Я было начал отказываться.
— Нельзя, — сказал Павел Анисимович, — надо выпить. Ты знаешь, — зашептал он таинственно, — кто это со мной сидит? Это Артур!
Я выпил и чуть было не задохнулся от горечи и сивушного духа. Под ложечкой у меня будто затопилась печка, тепло побежало по всему телу, и я снова погрузился в сон.
Когда я проснулся, около меня стоял Артур.
— Ну, скоро поедем в Америку? — спросил он улыбаясь.
Я сказал, что собираюсь не в Америку, а домой, а потом поеду учиться. Артур одобрил мое намерение и мой трезвый взгляд на жизнь, и наставительно добавил:
— Век живи — век учись... Вырастешь — увидишь, что жизнь наша построена не на разуме, а на кулаке и на палке. Кто палку взял, тот и капрал. А вот твой дядя Михаил Игнатьевич с такими порядками не согласен. А ты?
Я ничего не ответил. Не понравился мне почему-то Артур в этот раз.
4
К хозяйке из Самары приехала знакомая и вечером рассказывала о том, как там убили губернатора и как казаки всех разгоняли нагайками.
— А кто же губернатора убил?
— Цыц ты, — сердито цыкнула на меня хозяйка. — Ишь пострел какой: все ему надо!
И долго еще приезжая рассказывала, что на Первое мая все рабочие побросали работу, сели на лодки и поехали за Волгу. А потом казаки стреляли в них.
Почему казаки стреляли в рабочих, почему рабочие бросили работу — я не мог понять.
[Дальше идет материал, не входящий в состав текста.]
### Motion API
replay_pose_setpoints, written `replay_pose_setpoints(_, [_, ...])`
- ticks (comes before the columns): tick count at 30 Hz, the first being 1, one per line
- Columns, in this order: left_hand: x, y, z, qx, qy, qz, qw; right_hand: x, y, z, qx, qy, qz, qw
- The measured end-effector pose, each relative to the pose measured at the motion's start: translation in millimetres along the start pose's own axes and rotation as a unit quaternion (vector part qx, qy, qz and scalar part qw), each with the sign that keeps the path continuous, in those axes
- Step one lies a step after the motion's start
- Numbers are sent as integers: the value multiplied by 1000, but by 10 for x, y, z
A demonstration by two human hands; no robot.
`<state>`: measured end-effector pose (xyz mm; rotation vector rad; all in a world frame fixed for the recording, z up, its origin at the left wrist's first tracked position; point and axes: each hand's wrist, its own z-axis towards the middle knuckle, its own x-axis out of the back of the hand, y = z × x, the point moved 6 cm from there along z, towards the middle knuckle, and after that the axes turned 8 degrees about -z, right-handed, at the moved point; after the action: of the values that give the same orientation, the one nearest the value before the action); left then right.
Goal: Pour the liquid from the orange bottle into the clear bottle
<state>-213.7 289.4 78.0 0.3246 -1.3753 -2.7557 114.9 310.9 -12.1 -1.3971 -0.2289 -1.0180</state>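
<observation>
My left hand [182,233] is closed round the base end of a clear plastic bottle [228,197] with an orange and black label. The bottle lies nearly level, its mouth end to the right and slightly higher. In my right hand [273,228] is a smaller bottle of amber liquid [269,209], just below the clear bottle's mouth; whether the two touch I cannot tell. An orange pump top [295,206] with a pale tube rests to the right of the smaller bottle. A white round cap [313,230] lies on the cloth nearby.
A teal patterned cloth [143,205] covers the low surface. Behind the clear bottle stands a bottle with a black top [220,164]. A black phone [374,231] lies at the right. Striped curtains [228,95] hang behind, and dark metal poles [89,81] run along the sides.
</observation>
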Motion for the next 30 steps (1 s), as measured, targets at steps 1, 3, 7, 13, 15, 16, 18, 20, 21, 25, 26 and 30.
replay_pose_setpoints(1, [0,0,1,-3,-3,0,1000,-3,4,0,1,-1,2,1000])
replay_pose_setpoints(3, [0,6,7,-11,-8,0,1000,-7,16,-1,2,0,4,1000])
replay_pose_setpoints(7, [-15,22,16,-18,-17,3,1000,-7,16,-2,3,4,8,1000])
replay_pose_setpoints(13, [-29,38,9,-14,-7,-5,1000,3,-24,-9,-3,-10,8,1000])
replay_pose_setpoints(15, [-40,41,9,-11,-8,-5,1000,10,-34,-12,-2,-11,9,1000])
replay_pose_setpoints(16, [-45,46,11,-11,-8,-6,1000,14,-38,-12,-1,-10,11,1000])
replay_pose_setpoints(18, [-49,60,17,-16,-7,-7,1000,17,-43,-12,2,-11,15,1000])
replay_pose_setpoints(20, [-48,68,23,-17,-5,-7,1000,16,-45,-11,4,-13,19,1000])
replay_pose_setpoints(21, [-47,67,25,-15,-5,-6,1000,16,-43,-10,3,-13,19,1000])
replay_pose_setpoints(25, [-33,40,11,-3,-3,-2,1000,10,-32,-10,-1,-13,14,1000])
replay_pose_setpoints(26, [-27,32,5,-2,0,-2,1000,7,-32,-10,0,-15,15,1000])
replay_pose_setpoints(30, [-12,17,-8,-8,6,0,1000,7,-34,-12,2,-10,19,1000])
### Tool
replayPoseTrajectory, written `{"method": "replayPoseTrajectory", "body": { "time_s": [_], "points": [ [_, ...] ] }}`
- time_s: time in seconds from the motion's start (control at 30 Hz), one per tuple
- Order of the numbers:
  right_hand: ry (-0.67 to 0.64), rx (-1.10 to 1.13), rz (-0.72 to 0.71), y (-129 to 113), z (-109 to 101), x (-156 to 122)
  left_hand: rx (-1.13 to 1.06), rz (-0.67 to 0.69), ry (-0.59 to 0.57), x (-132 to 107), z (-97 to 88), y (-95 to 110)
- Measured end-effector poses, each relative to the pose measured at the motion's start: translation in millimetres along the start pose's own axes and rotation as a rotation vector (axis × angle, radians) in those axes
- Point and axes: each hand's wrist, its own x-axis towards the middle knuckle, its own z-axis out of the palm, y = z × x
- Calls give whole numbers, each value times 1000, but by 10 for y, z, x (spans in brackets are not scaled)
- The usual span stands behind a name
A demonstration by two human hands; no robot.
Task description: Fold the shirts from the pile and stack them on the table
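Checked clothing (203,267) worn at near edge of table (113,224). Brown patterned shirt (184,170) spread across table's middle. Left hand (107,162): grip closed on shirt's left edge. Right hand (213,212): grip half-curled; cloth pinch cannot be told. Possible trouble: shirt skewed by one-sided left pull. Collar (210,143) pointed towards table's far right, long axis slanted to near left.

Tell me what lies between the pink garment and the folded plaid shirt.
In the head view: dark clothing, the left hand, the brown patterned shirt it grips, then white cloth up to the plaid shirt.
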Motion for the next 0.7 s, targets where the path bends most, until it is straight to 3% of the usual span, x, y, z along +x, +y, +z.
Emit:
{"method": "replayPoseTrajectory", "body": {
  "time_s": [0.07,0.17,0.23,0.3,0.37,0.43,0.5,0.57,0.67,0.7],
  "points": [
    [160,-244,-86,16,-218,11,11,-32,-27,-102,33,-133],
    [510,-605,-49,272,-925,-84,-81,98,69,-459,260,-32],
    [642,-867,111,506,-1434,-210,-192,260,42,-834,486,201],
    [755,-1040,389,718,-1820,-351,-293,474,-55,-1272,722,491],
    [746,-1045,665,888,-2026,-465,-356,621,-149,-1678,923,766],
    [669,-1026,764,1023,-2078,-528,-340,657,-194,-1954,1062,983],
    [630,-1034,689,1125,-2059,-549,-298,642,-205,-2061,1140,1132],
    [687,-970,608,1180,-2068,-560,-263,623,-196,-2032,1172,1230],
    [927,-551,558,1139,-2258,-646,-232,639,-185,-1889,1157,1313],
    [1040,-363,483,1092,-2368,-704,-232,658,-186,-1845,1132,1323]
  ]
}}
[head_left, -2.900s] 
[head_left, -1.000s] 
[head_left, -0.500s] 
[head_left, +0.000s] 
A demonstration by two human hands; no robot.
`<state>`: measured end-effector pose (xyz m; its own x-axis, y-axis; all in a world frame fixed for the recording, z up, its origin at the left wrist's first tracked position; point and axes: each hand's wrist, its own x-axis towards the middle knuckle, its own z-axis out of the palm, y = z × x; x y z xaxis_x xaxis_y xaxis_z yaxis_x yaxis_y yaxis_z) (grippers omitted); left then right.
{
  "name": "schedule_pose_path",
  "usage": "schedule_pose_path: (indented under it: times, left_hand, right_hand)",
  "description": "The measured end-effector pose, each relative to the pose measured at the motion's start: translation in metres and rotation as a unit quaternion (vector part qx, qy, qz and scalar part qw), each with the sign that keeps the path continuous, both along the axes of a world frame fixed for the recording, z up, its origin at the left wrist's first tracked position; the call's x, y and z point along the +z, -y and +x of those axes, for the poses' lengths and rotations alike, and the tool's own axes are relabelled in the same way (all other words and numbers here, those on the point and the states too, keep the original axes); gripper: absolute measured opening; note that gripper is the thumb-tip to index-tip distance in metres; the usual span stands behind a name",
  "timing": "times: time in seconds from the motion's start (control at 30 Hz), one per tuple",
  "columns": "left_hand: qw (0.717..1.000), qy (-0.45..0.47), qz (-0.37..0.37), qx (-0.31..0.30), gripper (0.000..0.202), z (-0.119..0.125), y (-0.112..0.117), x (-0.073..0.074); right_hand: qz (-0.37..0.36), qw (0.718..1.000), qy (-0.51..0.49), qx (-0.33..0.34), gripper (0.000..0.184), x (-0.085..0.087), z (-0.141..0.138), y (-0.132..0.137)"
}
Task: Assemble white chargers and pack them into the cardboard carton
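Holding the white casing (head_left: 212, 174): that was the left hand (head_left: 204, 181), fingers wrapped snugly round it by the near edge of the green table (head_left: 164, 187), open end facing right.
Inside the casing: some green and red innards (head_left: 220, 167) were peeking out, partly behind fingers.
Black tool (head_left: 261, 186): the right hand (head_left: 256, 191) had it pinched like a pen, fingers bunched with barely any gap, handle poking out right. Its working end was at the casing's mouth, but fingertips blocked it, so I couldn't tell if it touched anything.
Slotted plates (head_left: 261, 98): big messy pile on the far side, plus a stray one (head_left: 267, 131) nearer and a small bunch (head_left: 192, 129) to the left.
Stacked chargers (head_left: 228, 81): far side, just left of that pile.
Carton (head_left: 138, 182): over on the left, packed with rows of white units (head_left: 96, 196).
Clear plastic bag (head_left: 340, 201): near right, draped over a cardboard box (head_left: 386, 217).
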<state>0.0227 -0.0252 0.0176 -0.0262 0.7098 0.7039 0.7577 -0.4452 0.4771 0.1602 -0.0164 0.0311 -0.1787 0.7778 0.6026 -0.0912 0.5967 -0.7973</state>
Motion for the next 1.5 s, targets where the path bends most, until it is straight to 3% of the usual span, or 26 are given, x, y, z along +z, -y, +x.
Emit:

Не таинственный ли советник, про которого рассказывала Екатерина Ивановна, приказал стрелять в рабочих?
...Я уже думал, что история с Федькой была забыта и Фарес оставил меня в покое, но однажды в мастерской дежурный крикнул:
— Куплинов, зовут в канцелярию!
В канцелярии мне вручили документы и бумажку, в которой было написано, что я отчислен из школы.
— Ну и черт с ней, — посочувствовал мне Федька, — идем к нам, будешь у нас жить.
— Как же я буду у тебя жить, когда отчислен из школы?
— Дьявол! — выругался Федька. — Это все Фарес тебе гадит.
Уже позже я узнал, что Фаресу кто-то передал, как я назвал его «чертом толстопузым». Это и было причиной моего исключения.
Мне тяжело было, но и домой скорее хотелось: я сильно скучал о родных полях.
На другой день приехал из соседнего с Куваком села чувашин Фаддей с длинной бородой, с неизменной трубкой во рту, в белых валяных чулках и новых лаптях.
Нечего и говорить о том, как я ему обрадовался, быстро собрался и простился с товарищами, пришедшими проводить меня. Фаддей, проверив перед дорогой сбрую на лошаденке, снял шапку, перекрестился и сел рядом со мной. Я в радостном волнении взялся за вожжи.
— Но, милай! — крикнул Фаддей, и мы тронулись в путь.